**Your goal**
Should the listing contain images, exclude them; give the rest again exactly.

**Provided data**
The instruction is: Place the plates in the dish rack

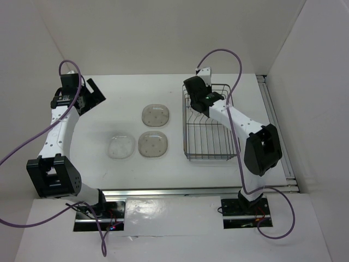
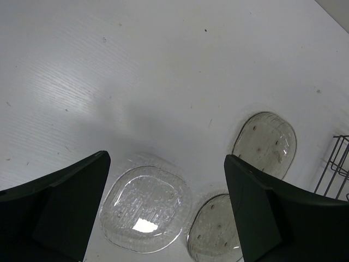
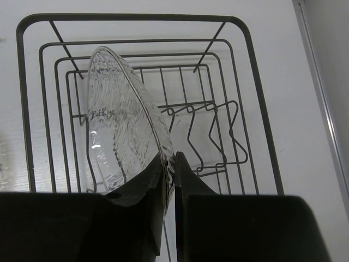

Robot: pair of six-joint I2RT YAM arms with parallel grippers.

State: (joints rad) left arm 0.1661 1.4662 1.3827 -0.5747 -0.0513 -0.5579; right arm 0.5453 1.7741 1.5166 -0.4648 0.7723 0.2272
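Right gripper [image 3: 170, 164] is clamped on the rim of a ribbed clear plate [image 3: 120, 125], held on edge over the dish rack [image 3: 131, 16]. Only its wrist view shows this, our arm hiding the plate from above. Whether it touches the wires we cannot tell. Left gripper [image 2: 166, 161] hangs wide open, with two greyish plates [image 1: 156, 115] and a second clear plate [image 1: 120, 147] lying flat on the table [image 1: 125, 87].

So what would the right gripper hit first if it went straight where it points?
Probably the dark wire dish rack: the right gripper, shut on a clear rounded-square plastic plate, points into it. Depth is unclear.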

**Worked solution**
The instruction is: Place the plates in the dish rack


Robot: pair of six-joint I2RT YAM arms with parallel grippers.

State: (joints rad) left arm 0.1661 1.4662 1.3827 -0.5747 -0.0513 -0.5579; right arm 0.5453 1.7741 1.5166 -0.4648 0.7723 0.2272
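Right gripper [image 3: 170, 164] is clamped on the rim of a ribbed clear plate [image 3: 120, 125], held on edge over the dish rack [image 3: 131, 16]. Only its wrist view shows this, our arm hiding the plate from above. Whether it touches the wires we cannot tell. Left gripper [image 2: 166, 161] hangs wide open, with two greyish plates [image 1: 156, 115] and a second clear plate [image 1: 120, 147] lying flat on the table [image 1: 125, 87].

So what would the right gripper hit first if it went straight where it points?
Probably the dark wire dish rack: the right gripper, shut on a clear rounded-square plastic plate, points into it. Depth is unclear.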

The answer has been written out in full.